What you will do: Using the listing below, copy exactly the lines from the one containing "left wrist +" to the one containing "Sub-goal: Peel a", both lines included, and no others.
-=-=-=-=-
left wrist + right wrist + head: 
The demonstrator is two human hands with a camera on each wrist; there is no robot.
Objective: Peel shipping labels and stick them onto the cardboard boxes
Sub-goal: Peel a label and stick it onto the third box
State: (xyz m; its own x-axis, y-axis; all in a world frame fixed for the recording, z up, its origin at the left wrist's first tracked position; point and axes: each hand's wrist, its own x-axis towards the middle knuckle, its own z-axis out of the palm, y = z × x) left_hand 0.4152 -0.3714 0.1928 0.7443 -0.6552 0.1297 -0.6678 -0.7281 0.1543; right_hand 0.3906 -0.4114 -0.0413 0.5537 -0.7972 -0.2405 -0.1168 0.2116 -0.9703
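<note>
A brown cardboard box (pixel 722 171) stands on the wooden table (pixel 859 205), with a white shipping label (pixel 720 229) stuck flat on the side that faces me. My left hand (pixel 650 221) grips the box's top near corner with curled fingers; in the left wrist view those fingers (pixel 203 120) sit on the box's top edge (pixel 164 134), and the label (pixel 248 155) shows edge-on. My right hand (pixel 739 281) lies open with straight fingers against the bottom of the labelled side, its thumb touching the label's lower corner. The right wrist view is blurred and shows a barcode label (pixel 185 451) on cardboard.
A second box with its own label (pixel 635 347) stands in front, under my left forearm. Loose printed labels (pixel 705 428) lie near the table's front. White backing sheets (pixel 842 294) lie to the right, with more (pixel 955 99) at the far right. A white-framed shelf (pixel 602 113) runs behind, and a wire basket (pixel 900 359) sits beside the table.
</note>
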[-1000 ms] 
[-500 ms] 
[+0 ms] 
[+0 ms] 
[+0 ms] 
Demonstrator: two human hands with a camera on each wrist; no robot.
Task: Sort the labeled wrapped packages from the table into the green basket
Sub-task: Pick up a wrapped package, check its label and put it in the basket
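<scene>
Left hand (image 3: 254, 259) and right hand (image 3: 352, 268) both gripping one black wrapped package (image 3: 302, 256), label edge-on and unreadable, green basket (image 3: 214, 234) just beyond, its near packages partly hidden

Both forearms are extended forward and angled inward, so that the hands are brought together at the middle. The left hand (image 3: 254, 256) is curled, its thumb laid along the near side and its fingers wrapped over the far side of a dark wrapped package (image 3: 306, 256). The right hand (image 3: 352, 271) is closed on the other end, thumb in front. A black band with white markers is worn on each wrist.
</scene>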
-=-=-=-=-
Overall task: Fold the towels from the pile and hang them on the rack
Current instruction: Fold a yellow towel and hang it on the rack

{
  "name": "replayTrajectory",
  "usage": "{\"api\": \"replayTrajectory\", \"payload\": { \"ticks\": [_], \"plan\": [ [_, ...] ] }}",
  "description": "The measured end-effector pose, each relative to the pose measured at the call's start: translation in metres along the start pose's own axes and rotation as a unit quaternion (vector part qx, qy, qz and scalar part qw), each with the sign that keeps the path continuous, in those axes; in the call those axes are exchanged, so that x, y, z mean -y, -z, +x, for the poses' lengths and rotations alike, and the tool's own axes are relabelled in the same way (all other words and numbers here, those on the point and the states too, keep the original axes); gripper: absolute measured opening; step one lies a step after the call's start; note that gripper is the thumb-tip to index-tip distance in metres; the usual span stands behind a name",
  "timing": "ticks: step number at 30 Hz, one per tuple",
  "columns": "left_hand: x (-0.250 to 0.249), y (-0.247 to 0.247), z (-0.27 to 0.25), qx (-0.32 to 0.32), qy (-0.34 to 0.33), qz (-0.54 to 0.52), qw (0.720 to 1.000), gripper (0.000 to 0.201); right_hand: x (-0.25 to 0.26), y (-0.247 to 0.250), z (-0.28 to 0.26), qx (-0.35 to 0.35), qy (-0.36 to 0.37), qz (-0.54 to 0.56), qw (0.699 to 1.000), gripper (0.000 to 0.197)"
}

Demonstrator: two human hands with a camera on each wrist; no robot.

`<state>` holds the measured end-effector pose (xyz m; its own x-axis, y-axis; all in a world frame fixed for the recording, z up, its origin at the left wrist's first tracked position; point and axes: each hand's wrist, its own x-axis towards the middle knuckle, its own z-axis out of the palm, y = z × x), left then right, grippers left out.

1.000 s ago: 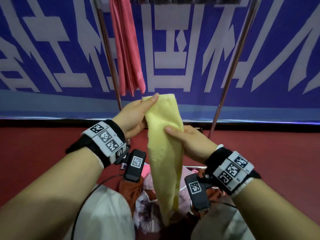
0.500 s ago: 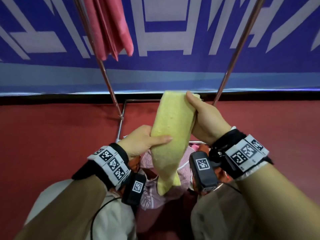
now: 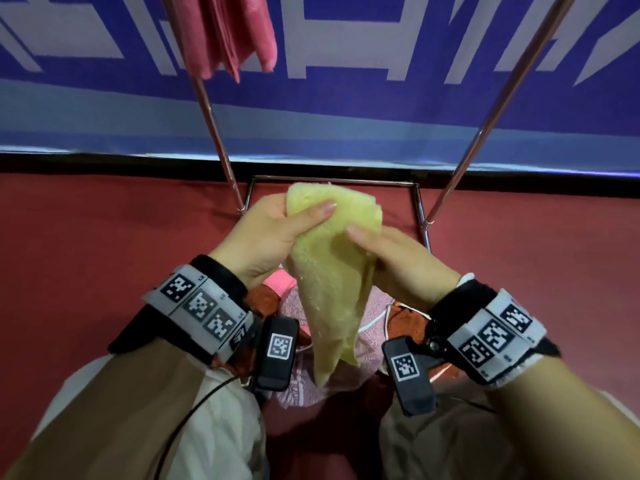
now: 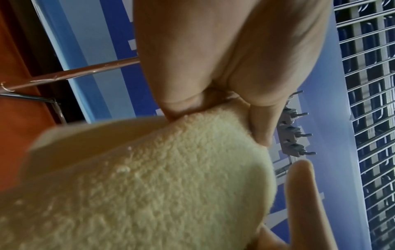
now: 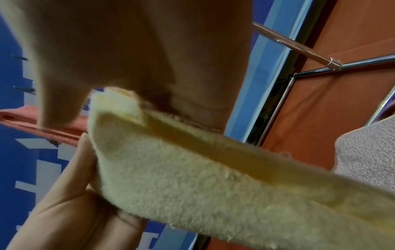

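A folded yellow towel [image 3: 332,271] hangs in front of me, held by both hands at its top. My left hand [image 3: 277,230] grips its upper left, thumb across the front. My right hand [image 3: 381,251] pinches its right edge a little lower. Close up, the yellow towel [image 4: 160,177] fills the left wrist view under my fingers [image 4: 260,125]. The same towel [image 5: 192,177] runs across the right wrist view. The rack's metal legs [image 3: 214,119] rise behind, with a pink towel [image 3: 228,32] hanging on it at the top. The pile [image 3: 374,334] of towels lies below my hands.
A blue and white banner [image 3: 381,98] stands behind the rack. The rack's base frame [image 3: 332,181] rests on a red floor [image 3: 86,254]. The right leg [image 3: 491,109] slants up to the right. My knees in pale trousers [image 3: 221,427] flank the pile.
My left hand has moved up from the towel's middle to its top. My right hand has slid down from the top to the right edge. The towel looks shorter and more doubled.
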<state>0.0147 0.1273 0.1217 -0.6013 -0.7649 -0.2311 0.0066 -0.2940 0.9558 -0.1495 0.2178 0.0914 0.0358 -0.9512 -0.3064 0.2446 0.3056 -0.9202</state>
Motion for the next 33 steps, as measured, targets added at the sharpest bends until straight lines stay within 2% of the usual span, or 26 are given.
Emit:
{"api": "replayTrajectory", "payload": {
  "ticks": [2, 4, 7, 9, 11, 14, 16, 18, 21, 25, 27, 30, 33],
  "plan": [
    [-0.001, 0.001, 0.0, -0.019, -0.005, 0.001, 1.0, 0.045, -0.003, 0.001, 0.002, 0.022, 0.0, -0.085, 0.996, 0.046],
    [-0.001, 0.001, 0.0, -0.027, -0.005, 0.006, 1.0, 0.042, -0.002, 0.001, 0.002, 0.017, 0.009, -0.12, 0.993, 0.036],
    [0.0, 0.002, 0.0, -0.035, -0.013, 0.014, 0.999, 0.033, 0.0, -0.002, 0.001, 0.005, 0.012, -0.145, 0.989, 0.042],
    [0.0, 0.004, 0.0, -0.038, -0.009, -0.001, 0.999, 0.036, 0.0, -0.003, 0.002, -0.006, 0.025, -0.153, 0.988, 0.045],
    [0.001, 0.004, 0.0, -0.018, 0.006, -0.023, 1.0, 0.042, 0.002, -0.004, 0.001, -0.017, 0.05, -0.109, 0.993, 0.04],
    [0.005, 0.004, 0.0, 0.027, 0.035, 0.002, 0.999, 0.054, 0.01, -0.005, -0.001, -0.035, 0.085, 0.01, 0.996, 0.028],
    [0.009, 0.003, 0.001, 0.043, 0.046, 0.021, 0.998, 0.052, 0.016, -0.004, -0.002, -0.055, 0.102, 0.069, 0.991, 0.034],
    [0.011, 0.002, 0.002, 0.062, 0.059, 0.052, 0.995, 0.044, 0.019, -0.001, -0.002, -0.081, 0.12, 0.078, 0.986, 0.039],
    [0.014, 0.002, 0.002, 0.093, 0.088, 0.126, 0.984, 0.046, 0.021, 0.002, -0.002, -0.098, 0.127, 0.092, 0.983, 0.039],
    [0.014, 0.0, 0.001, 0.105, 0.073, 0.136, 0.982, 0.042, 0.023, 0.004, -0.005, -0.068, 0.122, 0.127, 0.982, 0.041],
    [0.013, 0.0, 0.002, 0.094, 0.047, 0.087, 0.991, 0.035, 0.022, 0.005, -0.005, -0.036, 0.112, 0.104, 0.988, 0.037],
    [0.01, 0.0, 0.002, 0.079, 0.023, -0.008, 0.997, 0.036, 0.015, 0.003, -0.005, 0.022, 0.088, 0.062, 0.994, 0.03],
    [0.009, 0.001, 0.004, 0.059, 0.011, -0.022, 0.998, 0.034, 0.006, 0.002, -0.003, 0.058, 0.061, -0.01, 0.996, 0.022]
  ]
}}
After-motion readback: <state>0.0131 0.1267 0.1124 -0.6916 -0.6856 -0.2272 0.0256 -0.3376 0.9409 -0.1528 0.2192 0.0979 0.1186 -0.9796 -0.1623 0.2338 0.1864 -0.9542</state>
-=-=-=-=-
Task output:
left wrist + right wrist + head: 
The demonstrator is two human hands with a camera on each wrist; there is no robot.
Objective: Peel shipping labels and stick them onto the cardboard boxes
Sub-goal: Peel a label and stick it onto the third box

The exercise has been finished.